The plant's handsome, bright foliage is rough and hairy with irregularly toothed leaf margins. Its foliage, short height of 12 to 24 inches and rhizomatous root system make it a fine groundcover or path edging. It also looks pretty in containers.
Kruipsalie is the Afrikaans common name of this South African native that comes from from the Eastern Cape. "Salie" refers to the Salvia genus of which there are 26 native species in South Africa.
Although it is often described as blooming summer into fall, our Kruipsalie flowers 10 months a year on the Northern California coast. It grows well in USDA Zones 9 to 11. It is drought tolerant, but responds to regular watering with lush growth. Give it full sun and well-drained soil enriched with compost.

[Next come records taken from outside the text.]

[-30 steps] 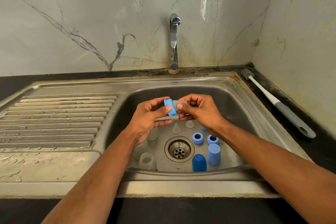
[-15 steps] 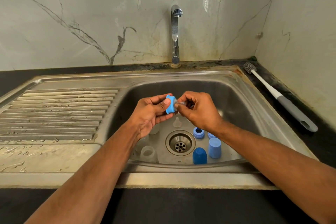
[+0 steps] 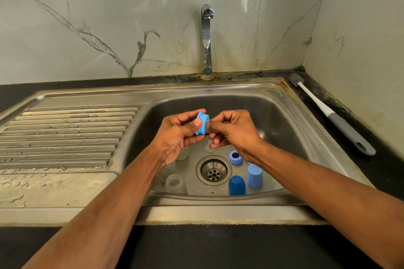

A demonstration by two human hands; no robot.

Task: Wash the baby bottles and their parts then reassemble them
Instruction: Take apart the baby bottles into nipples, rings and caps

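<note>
Head view only. Clear teat largely concealed between the two hands; only a small translucent patch visible at the right face of the blue collar ring; seating in the ring not determinable. Second clear teat on the basin floor partly covered by right-hand fingers. Clear bottle near the front wall faint against the steel; another clear bottle behind the left wrist mostly hidden. Further blue piece under the right wrist cut off, type unclear. Both forearms cropped at the bottom edge.

Left hand: fingers curled, thumb pressed on the near edge of the collar ring, forefinger over its top; ring gripped, held above the basin of the sink, behind the drain. Right hand: fingers curled tight, tips pinching the clear teat against the ring's right side.

On the basin floor, right of the drain: loose blue ring, light blue cap, dark blue cap just beside it, both upright. Tap at the back wall, no water visible. Bottle brush lying on the dark counter, right of the sink.
</note>
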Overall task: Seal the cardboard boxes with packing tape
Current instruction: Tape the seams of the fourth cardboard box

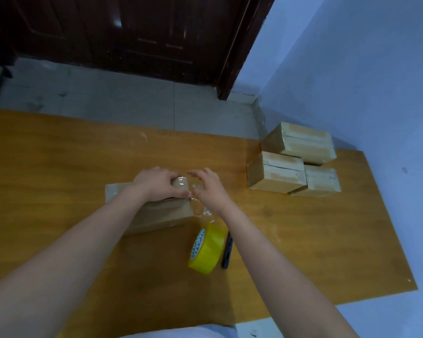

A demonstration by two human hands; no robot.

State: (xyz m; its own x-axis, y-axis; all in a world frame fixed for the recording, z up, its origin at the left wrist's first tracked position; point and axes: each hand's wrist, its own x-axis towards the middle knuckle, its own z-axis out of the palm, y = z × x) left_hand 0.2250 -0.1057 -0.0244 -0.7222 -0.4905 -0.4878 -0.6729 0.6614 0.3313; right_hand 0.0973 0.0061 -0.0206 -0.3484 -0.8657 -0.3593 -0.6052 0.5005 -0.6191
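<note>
Cardboard box (pixel 156 213) lies on the wooden desk (pixel 59 167), left of centre, long side toward the person. Left hand (pixel 156 182) sits on the box's right end, fingers curled over the top edge and pressing down on a strip of clear tape (pixel 181 182) that wraps that end. Right hand (pixel 209 187) is just beside the left one, off the box's right end, fingers bent and spread; it touches the loose, crinkled run of the clear tape, but whether it actually pinches it cannot be told. The two hands nearly touch at the thumbs.

The tape strip trails down from the box corner toward the yellow tape roll (pixel 206 248), which stands on edge on the desk near the box's front right corner. A dark pen-like tool (pixel 227 250), possibly a cutter, lies just beside the roll on its right.

Three taped boxes (pixel 296 159) are stacked at the desk's far right corner by the blue wall (pixel 364 81), one on top of two. Dark wooden door (pixel 132 32) and tiled floor (pixel 108 93) beyond the desk.
</note>
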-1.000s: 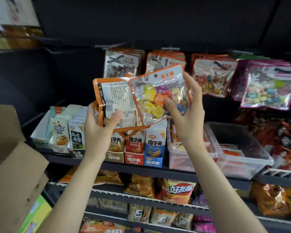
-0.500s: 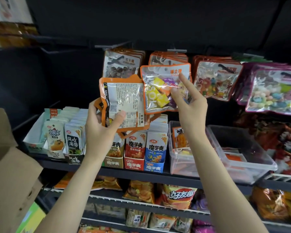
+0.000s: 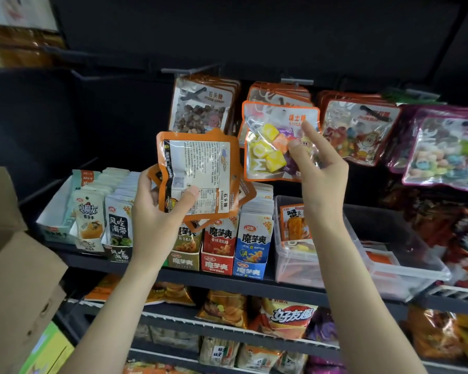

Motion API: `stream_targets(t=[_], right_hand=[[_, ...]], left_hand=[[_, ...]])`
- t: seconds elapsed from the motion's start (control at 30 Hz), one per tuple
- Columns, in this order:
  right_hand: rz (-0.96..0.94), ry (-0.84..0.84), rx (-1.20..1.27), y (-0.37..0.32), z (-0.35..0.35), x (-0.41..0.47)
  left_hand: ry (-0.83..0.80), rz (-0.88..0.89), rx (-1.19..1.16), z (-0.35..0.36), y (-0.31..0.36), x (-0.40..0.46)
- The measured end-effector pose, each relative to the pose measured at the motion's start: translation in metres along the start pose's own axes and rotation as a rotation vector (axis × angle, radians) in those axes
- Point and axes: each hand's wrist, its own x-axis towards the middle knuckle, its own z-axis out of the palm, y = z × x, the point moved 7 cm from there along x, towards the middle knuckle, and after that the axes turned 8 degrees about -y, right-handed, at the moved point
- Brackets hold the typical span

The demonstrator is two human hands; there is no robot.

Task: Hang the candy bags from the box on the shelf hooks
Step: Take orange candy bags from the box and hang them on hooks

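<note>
My left hand (image 3: 157,211) grips a fanned stack of orange-edged candy bags (image 3: 197,171), white back labels facing me, in front of the middle shelf. My right hand (image 3: 322,168) holds one orange-edged bag of yellow, orange and purple sweets (image 3: 268,147) between thumb and fingers, forefinger raised. That bag is up against the row of like bags hanging from the second hook (image 3: 295,82); whether its hole is on the hook I cannot tell. The cardboard box (image 3: 14,279) stands open at the lower left.
Stone candy bags (image 3: 203,103) hang from the left hook, more candy bags (image 3: 357,128) and purple-edged bags (image 3: 443,149) to the right. Below, the shelf carries snack cartons (image 3: 219,247) and a clear plastic tub (image 3: 389,268). Lower shelves hold crisps packets.
My right hand has carried the single sweets bag up and right, from in front of the stack to the second hook's row. The left hand with its stack has barely shifted.
</note>
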Motion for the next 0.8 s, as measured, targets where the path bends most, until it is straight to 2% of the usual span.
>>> stream_targets(t=[0.33, 0.63, 0.8], right_hand=[[-0.115, 0.073, -0.225, -0.013, 0.004, 0.004], [-0.173, 0.134, -0.2, -0.009, -0.001, -0.003], [-0.226, 0.152, -0.305, 0.006, 0.004, 0.011]], left_hand=[[0.004, -0.009, -0.01, -0.004, -0.001, -0.005], [0.006, 0.001, -0.01, -0.003, 0.0, -0.009], [0.016, -0.01, -0.02, -0.002, -0.002, -0.011]])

Salvia repens is among the South African Salvias regularly researched for its medicinal and pesticidal properties. In its homeland, it has a plethora of medicinal uses including soothing digestive problems, treating sores and disinfecting homes.
If you live in suburbs or rural areas where deer plunder gardens, Salvias (sages) can be part of your plan for discouraging these hungry visitors. Here are some tips.
Xeric plants are excellent for water conservation. They grow well in dry gardens with little to no supplemental watering once established. In fact, overwatering can harm these plants, which are native to dry environments such as deserts and chaparral.
At Flowers by the Sea, we identify all xeric plants with a blue plant marker that warns against overwatering. Here are some tips for growing and understanding our xeric, or blue tag, plants:
1) In a humid region, you may find it difficult to grow plants native to semi-arid and arid environments. Yet xeric plants may succeed if you have a persistently dry area, such as under a roof overhang or in the shelter of a tree.
2) Xeric plants are excellent for locations far from garden hoses, such as along sidewalks -- areas often referred to as "hellstrips."
3) Shipping is hard on xeric plants, which suffer from confinement in small containers as well as boxes. You may see some mold, spots on leaves or withered foliage when they arrive. But xeric plants perk up with proper care while hardening off in partial shade before planting.
4) When amending soil before planting, remember that xeric plants not only need excellent drainage but also flower better in low fertility soil. Fertilize sparingly and use a mix with more phosphorous than nitrogen to encourage flowering and discourage lax overgrowth of foliage.
5) Organic matter, such as compost, is an excellent soil amendment for xeric plants, because it keeps their roots healthy by improving aeration and drainage.
6) When your xeric plants are established, water infrequently to encourage deep root growth and to avoid fungal problems. However, it's a good idea to gently spray dust off foliage about once a week.